The new reality: Distribute capabilities rapidly or lose them entirely.
The finance director who won't share their Excel wizardry will soon be replaced by someone who teaches the team to prompt their way to the same insights. The marketing leader who guards their strategic frameworks will watch a competitor hire their junior analyst and scale those frameworks across an entire organization.
This shift requires:
Finding value in orchestration rather than monopolization
Teaching others to do what you do—before they learn it elsewhere
Building systems that scale your judgment, not just your knowledge
Accepting that your job security comes from making others more capable, not less
The Uncomfortable Truth About Staying Relevant
Here's what leaders struggle to accept:
Your edge isn't your accumulated knowledge
—it's your ability to help others accumulate knowledge faster.
Your value isn't your exclusive access to information
—it's your capacity to help others turn information into decisions.
Your authority isn't your position in the hierarchy
—it's your ability to help the hierarchy function better.
This doesn't diminish your expertise. It transforms it.
The senior engineer who teaches junior developers to prompt effectively creates more engineering capacity. The experienced consultant who shares their frameworks enables more strategic thinking. The veteran manager who distributes decision-making capabilities builds more resilient organizations.
But it requires letting go of the scarcity mindset that built your career.
Working with the AI Generation
Workers coming up in your organization don't think like you do about work.

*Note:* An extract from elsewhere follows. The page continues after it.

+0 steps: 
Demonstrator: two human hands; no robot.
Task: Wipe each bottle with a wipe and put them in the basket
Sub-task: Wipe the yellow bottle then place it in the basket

Where you see process, they see obstacles. Where you see hierarchy, they see latency. Where you see risk, they see possibility.
This is less generational rebellion and more generational adaptation.
Today's workers are learning to work in a world where:
Any skill can be learned rapidly
Any boundary can be crossed digitally
Any question can be answered instantly
Any capability can be augmented immediately
Your job isn't to slow them down to your pace.
It's to help them move at their pace without losing what experience taught you about quality, relationships, and sustained performance.
The bridge between your experience and their capability is where leadership happens.
The Next Decade Question
Here's the question that keeps successful leaders awake:
Can I work another 5-20 years in a world that's changing this fast?
The answer depends on one thing: Whether you can evolve your leadership model as quickly as the tools evolve.
The leaders who thrive will be those who:
Build systems that scale wisdom, not just knowledge
Create value through orchestration rather than monopolization
Find meaning in distributed success rather than individual achievement
Help others become more capable instead of protecting their own capabilities
The leaders who struggle will be those who:
Cling to information scarcity as a source of power
Optimize for control rather than collective capability
Resist distributing capabilities for fear of becoming irrelevant
Define their value by what they withhold rather than what they enable
Your Choice, Right Now
The scapegoat mechanism will keep offering you an easy out: Blame the technology. Slow down the adoption. Return to familiar processes. Preserve the world where your experience provided the greatest advantage.
But that world is already gone.
You can't exile AI into the wilderness.
It's just going to keep reflecting, with greater clarity each quarter, the choice you make between protecting what was and building what could be.